North-east schools have been outlining how they plan to move forward in a bid to get children back into the classroom post-coronavirus.
Bosses at Aberdeen City and Aberdeenshire councils have written to parents explaining their planned next steps after the Scottish Government unveiled its detailed route map out of lockdown.
Schools across the region are set to reopen for lessons on August 11, in line with the rest of the country.
In the city, staff are set to return to school buildings next month – as long as it is deemed safe to do so by Scottish Government chiefs.
Once pupils return, a “blended” model of learning will be implemented, which will involve pupils spending part of their time at school and the remainder learning at home.
Aberdeenshire schools will have reduced class sizes, while children will be kept in small groups without mixing.
Break and lunch times will be staggered, and “clear protocols” will be introduced for parents and carers dropping off and picking up children.
Schools will also be cleaned more frequently, while the use of shared items will be reduced. Outdoor areas will be utilised more frequently.
Laurence Findlay, Aberdeenshire Council’s director of education and children’s services, said in a letter to parents: “It is clear that we will all have to continue to be flexible about learning arrangements for the foreseeable future.
“While the number of in-school hours possible from August may not be what you are hoping for, I am sure you will appreciate safety must come first and employers are expected to support parents as far as possible.”
He added: “In very challenging circumstances, schools have adapted very well to providing home and online learning, and young people and parents have responded to this really well.
“I am in no doubt that we will overcome the challenges ahead and I would like to thank staff across Aberdeenshire for their efforts.
“I would also like to thank all parents/carers for your continued support and I hope you and your families are all keeping well at this difficult time.”
The news came as First Minister revealed grandparents who perform childcare duties would not be allowed to do so – even after childminding services are allowed to restart.
Nicola Sturgeon has said “one of the most distressing” aspects of lockdown is the need to keep families apart, as it was revealed some grandparents may be unable see their grandchildren for “many months”.
The Scottish Government’s “route map” out of lockdown – published on Thursday – sets out how childcare provision will be fully reopened as the country enters its third phase of easing restrictions, likely some time in August.
But the document makes no reference to families who rely on grandparents for childcare and appears to suggest a requirement for family members in other households to maintain a two-metre distance may not be lifted until phase four.
It means the fourth phase, which the plan describes as “many months” away, could be the first time grandparents of very young children are able to visit them in person.
The timeframe may also apply to when older family members are able to share an embrace for the first time since the coronavirus outbreak began.

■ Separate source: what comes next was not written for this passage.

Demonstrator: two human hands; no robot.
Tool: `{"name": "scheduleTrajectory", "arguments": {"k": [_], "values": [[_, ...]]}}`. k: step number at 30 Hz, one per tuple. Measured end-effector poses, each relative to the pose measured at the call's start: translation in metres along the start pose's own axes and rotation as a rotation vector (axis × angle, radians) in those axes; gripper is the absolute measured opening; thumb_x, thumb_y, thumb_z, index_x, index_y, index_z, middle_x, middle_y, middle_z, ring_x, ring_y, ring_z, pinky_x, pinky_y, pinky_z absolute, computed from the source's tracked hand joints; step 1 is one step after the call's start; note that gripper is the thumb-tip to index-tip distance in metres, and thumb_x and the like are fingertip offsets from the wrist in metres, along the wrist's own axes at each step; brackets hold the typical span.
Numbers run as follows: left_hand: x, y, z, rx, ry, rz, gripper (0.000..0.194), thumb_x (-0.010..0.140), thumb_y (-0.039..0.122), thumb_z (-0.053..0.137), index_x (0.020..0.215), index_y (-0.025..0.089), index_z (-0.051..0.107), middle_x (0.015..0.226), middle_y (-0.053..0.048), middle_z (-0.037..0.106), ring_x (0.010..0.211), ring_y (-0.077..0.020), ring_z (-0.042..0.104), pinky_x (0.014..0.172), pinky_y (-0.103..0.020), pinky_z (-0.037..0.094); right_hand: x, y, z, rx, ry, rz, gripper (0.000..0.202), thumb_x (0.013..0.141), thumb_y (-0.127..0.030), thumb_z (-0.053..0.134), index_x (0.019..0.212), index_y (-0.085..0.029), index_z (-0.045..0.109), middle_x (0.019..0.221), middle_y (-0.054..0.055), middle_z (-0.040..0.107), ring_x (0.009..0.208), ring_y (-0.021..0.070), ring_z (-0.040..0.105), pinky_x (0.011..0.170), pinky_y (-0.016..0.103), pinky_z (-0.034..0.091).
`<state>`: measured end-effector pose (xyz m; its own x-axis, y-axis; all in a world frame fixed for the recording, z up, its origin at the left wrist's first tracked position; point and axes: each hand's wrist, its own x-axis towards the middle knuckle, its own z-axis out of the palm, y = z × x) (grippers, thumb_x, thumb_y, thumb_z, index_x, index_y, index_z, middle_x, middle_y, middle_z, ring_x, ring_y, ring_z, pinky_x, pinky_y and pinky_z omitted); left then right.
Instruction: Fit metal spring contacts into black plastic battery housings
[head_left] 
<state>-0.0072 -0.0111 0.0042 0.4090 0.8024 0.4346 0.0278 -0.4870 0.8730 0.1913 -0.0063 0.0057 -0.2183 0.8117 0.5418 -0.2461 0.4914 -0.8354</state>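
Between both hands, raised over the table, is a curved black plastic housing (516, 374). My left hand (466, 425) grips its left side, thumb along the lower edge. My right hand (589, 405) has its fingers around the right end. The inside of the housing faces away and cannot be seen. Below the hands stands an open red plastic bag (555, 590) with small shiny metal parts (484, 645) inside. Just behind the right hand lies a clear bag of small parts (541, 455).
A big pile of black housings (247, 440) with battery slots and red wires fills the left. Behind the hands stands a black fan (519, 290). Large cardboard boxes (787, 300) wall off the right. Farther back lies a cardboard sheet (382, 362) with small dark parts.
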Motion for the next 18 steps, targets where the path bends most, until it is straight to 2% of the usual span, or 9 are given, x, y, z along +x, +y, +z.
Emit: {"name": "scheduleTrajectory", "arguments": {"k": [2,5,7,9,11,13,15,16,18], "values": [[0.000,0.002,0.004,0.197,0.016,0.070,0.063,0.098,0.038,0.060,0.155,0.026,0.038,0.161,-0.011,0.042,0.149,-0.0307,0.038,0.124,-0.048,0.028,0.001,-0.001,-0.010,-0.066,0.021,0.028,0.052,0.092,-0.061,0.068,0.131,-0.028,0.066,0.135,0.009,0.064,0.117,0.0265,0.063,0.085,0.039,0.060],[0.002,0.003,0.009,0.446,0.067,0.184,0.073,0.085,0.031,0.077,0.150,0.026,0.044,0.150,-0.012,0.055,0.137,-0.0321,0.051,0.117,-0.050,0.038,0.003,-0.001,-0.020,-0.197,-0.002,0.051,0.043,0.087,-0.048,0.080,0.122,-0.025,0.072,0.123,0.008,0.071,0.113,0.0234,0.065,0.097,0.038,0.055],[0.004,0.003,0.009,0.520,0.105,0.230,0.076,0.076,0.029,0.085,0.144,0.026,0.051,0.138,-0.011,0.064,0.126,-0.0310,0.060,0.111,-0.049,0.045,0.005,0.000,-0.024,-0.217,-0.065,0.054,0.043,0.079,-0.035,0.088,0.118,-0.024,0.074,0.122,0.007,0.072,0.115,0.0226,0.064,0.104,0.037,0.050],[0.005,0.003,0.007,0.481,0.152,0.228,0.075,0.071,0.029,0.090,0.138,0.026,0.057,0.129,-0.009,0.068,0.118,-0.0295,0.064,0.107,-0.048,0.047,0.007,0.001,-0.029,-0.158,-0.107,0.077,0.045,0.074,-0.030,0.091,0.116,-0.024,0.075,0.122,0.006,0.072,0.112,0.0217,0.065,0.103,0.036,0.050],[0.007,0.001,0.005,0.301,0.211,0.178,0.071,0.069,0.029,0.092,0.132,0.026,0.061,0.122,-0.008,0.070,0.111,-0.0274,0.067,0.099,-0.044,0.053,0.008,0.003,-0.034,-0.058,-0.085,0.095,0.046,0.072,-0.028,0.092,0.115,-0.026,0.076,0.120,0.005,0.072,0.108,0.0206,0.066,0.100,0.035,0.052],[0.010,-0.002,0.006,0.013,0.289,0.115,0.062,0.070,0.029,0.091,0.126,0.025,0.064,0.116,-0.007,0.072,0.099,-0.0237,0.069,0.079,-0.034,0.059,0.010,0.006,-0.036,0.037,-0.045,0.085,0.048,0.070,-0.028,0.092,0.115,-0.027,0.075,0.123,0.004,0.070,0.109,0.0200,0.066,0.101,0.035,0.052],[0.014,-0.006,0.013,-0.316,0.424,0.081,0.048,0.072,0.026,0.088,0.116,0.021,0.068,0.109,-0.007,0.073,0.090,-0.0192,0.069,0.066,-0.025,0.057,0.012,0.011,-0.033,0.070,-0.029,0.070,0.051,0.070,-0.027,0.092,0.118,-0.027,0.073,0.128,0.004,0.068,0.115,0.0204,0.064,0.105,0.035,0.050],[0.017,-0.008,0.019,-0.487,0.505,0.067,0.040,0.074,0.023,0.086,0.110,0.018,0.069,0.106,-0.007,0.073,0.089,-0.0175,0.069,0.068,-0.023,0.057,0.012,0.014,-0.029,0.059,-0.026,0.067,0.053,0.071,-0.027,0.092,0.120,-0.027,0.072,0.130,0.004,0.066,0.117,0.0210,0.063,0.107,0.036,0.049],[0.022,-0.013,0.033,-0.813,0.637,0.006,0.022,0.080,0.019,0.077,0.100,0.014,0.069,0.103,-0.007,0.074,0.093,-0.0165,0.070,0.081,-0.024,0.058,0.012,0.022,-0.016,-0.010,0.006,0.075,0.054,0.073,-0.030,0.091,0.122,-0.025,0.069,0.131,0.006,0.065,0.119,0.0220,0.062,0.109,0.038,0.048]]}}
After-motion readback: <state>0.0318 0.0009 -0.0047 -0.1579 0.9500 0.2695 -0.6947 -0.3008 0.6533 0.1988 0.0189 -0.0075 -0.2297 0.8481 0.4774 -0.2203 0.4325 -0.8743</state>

The first minister was asked at her daily briefing in Edinburgh what she would say to the grandparents of young children for whom physical distancing is unlikely to possible for the duration of the lockdown measures.
“There are so many difficult aspects of this, too many to list, but one of the most distressing aspects – and I’ve seen the impact of that in my own parents – is not being able to be with grandchildren.”
Ms Sturgeon said the requirement had taken a toll in her own family and she admitted it is a situation that “really upsets” her.
She said: “There are so many difficult aspects of this, too many to list, but one of the most distressing aspects – and I’ve seen the impact of that in my own parents – is not being able to be with grandchildren.
“I don’t want that to continue for any longer than possible and we will try to run through these phases as quickly as we can, as quickly as the evidence allows.
“But I come back to the central point here – older people are most at risk from this virus; 90% of people who have died in Scotland of this virus have been over-65. That, I’m afraid, is just the brutal fact at the heart of this.”
The first minister stressed that asking adults and children not to be together in some cases, no matter how difficult, “is about protecting the grandparent… and to make sure you’re around longer to see your grandchildren grow up.”
“I know this is difficult,” she said. “You will be able, once we lift some of these restrictions and go into the next phase, to sit in the garden with your grandkids again but at a two-metres distance for this next phase.
“I know how practically difficult that will be – particularly with young children – but it is for your protection and we won’t ask you to continue to restrict your normal life for any longer than we feel is necessary. That’s the commitment I give.”